Exercise details
Write out the records below word for word, please.

Records from a collection
Start of Block

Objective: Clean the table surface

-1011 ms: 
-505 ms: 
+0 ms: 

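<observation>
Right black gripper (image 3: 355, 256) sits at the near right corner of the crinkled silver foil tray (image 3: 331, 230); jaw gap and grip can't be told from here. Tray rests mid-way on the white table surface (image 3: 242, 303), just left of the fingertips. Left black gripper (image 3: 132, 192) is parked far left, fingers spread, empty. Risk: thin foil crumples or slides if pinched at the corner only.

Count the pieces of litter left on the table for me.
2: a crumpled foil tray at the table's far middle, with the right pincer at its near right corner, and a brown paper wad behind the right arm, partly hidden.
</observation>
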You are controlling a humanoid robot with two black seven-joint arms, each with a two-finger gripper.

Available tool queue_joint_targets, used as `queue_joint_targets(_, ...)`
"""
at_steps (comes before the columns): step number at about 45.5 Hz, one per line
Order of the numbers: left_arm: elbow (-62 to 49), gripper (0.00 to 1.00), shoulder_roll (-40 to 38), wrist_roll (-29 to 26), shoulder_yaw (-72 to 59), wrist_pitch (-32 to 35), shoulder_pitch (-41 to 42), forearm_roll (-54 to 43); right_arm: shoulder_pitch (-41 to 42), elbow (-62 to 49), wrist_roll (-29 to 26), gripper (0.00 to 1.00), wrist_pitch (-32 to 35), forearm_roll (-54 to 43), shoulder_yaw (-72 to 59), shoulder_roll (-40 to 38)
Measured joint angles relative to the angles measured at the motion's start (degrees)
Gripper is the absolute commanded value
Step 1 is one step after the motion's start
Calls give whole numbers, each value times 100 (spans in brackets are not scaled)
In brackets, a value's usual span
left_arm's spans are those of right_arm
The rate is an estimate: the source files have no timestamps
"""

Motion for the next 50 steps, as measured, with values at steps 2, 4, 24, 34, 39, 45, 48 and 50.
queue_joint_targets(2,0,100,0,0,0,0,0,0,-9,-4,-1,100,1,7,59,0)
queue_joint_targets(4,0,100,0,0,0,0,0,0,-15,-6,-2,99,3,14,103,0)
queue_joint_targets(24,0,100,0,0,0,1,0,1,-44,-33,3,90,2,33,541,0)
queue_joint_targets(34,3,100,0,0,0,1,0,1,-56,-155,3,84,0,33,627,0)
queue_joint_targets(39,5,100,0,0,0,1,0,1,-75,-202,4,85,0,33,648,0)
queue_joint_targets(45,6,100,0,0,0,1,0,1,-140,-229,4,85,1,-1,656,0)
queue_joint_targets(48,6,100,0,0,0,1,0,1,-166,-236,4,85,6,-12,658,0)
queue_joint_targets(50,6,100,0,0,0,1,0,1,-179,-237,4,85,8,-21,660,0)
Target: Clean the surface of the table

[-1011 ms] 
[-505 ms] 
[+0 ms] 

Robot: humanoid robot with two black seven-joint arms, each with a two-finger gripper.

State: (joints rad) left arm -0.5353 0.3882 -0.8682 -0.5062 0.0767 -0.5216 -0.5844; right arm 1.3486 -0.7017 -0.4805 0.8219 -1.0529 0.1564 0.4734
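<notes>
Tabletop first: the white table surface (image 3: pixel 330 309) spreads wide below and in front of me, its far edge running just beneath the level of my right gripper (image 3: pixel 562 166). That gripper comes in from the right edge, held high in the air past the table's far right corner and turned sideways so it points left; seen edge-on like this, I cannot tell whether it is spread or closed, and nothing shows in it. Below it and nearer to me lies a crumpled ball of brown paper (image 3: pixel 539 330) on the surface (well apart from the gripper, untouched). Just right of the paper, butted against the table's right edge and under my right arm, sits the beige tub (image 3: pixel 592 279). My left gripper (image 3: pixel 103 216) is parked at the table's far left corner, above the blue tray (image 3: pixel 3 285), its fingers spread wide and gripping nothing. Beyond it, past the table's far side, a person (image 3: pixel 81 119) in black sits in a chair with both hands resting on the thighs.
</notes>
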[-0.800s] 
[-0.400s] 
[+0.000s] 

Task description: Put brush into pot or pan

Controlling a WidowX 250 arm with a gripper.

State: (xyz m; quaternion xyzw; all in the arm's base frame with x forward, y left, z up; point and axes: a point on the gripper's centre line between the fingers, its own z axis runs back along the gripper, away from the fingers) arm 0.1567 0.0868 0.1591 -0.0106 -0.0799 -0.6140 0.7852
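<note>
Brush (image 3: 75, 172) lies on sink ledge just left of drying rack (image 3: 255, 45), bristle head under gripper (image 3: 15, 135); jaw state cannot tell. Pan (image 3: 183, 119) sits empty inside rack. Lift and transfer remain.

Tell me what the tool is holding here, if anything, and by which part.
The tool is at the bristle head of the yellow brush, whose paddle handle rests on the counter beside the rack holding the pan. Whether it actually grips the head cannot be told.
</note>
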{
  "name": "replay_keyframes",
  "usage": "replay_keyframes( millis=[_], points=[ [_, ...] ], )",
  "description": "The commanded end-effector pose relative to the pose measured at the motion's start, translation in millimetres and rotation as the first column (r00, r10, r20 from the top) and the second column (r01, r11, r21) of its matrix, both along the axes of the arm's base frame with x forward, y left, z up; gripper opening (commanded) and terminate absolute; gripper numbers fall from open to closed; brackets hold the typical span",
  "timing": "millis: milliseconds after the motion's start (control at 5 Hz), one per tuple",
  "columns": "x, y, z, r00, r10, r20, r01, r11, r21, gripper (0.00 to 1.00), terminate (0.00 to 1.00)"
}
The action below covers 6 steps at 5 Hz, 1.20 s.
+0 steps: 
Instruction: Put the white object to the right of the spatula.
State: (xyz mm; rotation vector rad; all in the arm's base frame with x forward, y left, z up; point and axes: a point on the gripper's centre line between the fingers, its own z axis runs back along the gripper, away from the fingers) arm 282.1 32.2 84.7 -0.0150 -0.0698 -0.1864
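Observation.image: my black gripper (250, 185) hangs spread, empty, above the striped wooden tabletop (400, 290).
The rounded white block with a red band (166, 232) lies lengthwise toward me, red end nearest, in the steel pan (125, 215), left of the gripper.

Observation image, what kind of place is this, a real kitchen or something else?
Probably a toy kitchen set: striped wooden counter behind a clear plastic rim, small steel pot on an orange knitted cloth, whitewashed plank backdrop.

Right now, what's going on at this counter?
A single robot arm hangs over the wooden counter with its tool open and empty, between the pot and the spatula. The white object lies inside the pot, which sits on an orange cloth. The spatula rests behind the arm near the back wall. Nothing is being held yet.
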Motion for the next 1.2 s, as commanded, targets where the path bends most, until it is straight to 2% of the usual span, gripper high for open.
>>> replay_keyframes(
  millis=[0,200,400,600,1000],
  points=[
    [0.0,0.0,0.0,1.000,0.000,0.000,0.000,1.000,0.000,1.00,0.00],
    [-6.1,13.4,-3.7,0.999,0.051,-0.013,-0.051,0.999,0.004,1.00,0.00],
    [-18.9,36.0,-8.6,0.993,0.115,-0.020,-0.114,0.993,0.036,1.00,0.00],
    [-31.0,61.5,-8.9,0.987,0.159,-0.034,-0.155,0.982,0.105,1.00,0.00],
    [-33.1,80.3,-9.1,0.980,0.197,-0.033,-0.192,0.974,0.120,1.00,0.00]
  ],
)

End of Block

Answer for the task
Objective: Clean the table surface

-1011 ms: 
-505 ms: 
+0 ms: 

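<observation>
Right black gripper (image 3: 355, 256) sits at the near right corner of the crinkled silver foil tray (image 3: 331, 230); jaw gap and grip can't be told from here. Tray rests mid-way on the white table surface (image 3: 242, 303), just left of the fingertips. Left black gripper (image 3: 132, 192) is parked far left, fingers spread, empty. Risk: thin foil crumples or slides if pinched at the corner only.

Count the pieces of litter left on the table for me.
2: a crumpled foil tray at the table's far middle, with the right pincer at its near right corner, and a brown paper wad behind the right arm, partly hidden.
</observation>
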You are controlling a humanoid robot with two black seven-joint arms, each with a two-finger gripper.

Available tool queue_joint_targets, used as `queue_joint_targets(_, ...)`
"""
at_steps (comes before the columns): step number at about 45.5 Hz, one per line
Order of the numbers: left_arm: elbow (-62 to 49), gripper (0.00 to 1.00), shoulder_roll (-40 to 38), wrist_roll (-29 to 26), shoulder_yaw (-72 to 59), wrist_pitch (-32 to 35), shoulder_pitch (-41 to 42), forearm_roll (-54 to 43); right_arm: shoulder_pitch (-41 to 42), elbow (-62 to 49), wrist_roll (-29 to 26), gripper (0.00 to 1.00), wrist_pitch (-32 to 35), forearm_roll (-54 to 43), shoulder_yaw (-72 to 59), shoulder_roll (-40 to 38)
Measured joint angles relative to the angles measured at the motion's start (degrees)
Gripper is the absolute commanded value
Step 1 is one step after the motion's start
Calls give whole numbers, each value times 100 (spans in brackets are not scaled)
In brackets, a value's usual span
left_arm's spans are those of right_arm
The rate is an estimate: the source files have no timestamps
"""

Motion for the next 50 steps, as measured, with values at steps 2, 4, 24, 34, 39, 45, 48 and 50.
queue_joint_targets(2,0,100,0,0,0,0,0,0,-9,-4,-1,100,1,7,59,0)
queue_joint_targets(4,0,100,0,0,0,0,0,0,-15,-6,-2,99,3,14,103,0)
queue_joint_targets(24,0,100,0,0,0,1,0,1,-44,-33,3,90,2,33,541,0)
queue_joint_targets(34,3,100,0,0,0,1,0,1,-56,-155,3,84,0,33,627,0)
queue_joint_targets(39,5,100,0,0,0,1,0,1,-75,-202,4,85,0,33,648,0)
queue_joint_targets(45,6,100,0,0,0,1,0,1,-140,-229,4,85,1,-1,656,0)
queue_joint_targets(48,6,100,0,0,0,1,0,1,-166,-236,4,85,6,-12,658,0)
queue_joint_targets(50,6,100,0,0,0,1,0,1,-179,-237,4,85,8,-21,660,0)
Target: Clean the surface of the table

[-1011 ms] 
[-505 ms] 
[+0 ms] 

Robot: humanoid robot with two black seven-joint arms, each with a two-finger gripper.

State: (joints rad) left arm -0.5353 0.3882 -0.8682 -0.5062 0.0767 -0.5216 -0.5844; right arm 1.3486 -0.7017 -0.4805 0.8219 -1.0529 0.1564 0.4734
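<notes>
Tabletop first: the white table surface (image 3: pixel 330 309) spreads wide below and in front of me, its far edge running just beneath the level of my right gripper (image 3: pixel 562 166). That gripper comes in from the right edge, held high in the air past the table's far right corner and turned sideways so it points left; seen edge-on like this, I cannot tell whether it is spread or closed, and nothing shows in it. Below it and nearer to me lies a crumpled ball of brown paper (image 3: pixel 539 330) on the surface (well apart from the gripper, untouched). Just right of the paper, butted against the table's right edge and under my right arm, sits the beige tub (image 3: pixel 592 279). My left gripper (image 3: pixel 103 216) is parked at the table's far left corner, above the blue tray (image 3: pixel 3 285), its fingers spread wide and gripping nothing. Beyond it, past the table's far side, a person (image 3: pixel 81 119) in black sits in a chair with both hands resting on the thighs.
</notes>
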[-0.800s] 
[-0.400s] 
[+0.000s] 

Task description: Put brush into pot or pan

Controlling a WidowX 250 arm with a gripper.

State: (xyz m; quaternion xyzw; all in the arm's base frame with x forward, y left, z up; point and axes: a point on the gripper's centre line between the fingers, its own z axis runs back along the gripper, away from the fingers) arm 0.1567 0.0868 0.1591 -0.0106 -0.0799 -0.6140 0.7852
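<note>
Brush (image 3: 75, 172) lies on sink ledge just left of drying rack (image 3: 255, 45), bristle head under gripper (image 3: 15, 135); jaw state cannot tell. Pan (image 3: 183, 119) sits empty inside rack. Lift and transfer remain.

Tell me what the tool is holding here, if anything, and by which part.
The tool is at the bristle head of the yellow brush, whose paddle handle rests on the counter beside the rack holding the pan. Whether it actually grips the head cannot be told.
</note>
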{
  "name": "replay_keyframes",
  "usage": "replay_keyframes( millis=[_], points=[ [_, ...] ], )",
  "description": "The commanded end-effector pose relative to the pose measured at the motion's start, translation in millimetres and rotation as the first column (r00, r10, r20 from the top) and the second column (r01, r11, r21) of its matrix, both along the axes of the arm's base frame with x forward, y left, z up; gripper opening (commanded) and terminate absolute; gripper numbers fall from open to closed; brackets hold the typical span",
  "timing": "millis: milliseconds after the motion's start (control at 5 Hz), one per tuple",
  "columns": "x, y, z, r00, r10, r20, r01, r11, r21, gripper (0.00 to 1.00), terminate (0.00 to 1.00)"
}
The action below covers 6 steps at 5 Hz, 1.20 s.
+0 steps: 
Instruction: Put the white object to the right of the spatula.
State: (xyz mm; rotation vector rad; all in the arm's base frame with x forward, y left, z up; point and axes: a point on the gripper's centre line between the fingers, its own z axis runs back along the gripper, away from the fingers) arm 282.1 32.2 84.7 -0.0150 -0.0698 -0.1864
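Observation.image: my black gripper (250, 185) hangs spread, empty, above the striped wooden tabletop (400, 290).
The rounded white block with a red band (166, 232) lies lengthwise toward me, red end nearest, in the steel pan (125, 215), left of the gripper.

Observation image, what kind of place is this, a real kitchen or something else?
Probably a toy kitchen set: striped wooden counter behind a clear plastic rim, small steel pot on an orange knitted cloth, whitewashed plank backdrop.

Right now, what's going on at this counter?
A single robot arm hangs over the wooden counter with its tool open and empty, between the pot and the spatula. The white object lies inside the pot, which sits on an orange cloth. The spatula rests behind the arm near the back wall. Nothing is being held yet.
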Motion for the next 1.2 s, as commanded, targets where the path bends most, until it is straight to 2% of the usual span, gripper high for open.
>>> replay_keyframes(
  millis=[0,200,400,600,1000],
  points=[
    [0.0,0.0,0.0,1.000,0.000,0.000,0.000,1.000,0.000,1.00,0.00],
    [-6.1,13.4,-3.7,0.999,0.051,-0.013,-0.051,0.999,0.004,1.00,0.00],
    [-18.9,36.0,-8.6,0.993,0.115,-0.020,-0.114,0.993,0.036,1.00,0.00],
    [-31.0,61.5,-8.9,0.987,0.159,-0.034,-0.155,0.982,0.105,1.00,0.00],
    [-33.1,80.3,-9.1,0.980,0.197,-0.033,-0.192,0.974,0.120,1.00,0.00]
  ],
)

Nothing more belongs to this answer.